What impressed me about both transactions was that unlike so many experiences when people try to sell to tourists in the third world, neither of these young ladies made the common “guilt” pitch that we should buy whatever they had to sell because we had money and they were going pester us until we gave them some.  
Waiting to climb the stairs at Potala

A couple years later we visited Tibet. Lhasa was definitely on my bucket list but we had some concerns about accomodations and food. I had visited much of rural China and knew when travel agents talk about “best available” accommodations – it normally is not good news. We were lucky in Lhasa - all the toilet paper and granola bars I brought  with me turned out to be unnecessary insurance. We stayed in what had been the Embassy for Nepal. We had a great time in the thin mountain air.  Thinking our time on the “rooftop of the world” would mean a week of roughing it, we were surprised to see Mexican and French restaurants in unimpressive buildings but with great food. One night after having excellent cheeseburgers, we walked out of a restaurant and were greeted by a young girl who asked if I knew the words to “Red River Valley” – when I told her I didn’t know all the words, she asked if I would sing it with her anyway. Strange request on a dusty side street in Tibet from a girl who was born during the heyday of the “Smashing Pumpkins”. I did my best to sing along with this girl who was tolerant of this glaring gap in my musical knowledge. In the distance I could see an older man watching the girl carefully. I didn’t get the feeling he was a stalker so I assumed they were connected. When the singing was over, I asked why she knew the song. She said her grandfather learned it from Americans who ended up in China during WW II. He learned English from songs. I assumed grandpa was the man watching from afar.

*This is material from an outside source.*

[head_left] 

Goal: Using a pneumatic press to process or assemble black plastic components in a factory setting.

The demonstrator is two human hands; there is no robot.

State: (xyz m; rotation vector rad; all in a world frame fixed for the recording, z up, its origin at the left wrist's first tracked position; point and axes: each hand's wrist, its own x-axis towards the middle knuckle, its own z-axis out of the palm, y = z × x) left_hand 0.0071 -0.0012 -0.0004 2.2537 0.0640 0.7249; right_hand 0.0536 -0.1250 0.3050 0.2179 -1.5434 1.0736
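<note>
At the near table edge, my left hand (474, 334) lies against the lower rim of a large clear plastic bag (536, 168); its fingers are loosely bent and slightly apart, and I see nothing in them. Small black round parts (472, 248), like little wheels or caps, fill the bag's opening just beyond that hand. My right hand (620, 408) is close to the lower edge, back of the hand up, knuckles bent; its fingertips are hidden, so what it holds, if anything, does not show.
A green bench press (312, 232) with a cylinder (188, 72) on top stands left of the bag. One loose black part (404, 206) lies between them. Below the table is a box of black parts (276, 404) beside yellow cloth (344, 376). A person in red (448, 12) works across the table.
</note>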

A few minutes passed as my wife and daughters spoke with “Sarah” – her English name. It came up in conversation that we were living in Japan. Suddenly a torrent of Japanese came out of Sarah’s mouth. I asked her in Japanese how she learned Japanese. Again – grandpa. At that point, I really wanted to meet grandpa so I walked over and introduced myself and asked about his precocious granddaughter. He explained that the Chinese government was changing Tibet and that he wanted to prepare Sarah for a life outside of Tibet and maybe outside of China. A couple times a week they went out on the streets of Lhasa so she could practice speaking foreign languages with native speakers. He normally stayed in the distance so that Sarah would learn better how to interact and rely on her own skills. I could have spent a couple days talking with this interesting old man. Grandpa had a clearer globalization strategy for his granddaughter than most American companies have for their business. Grandpa was clearly not a man of means but he was getting his granddaughter ready to succeed in a changing world. Rather than try to sell us something, Sarah wound up giving my wife and daughters bracelets. We also got her email address and it was our hope to stay in touch. Unfortunately we never got a response to emails sent to that address. Hopefully we simply wrote it down incorrectly.

Traveling in Asia as a family for over a decade was a great experience. We always called it “vacation” but the lessons we learned were priceless.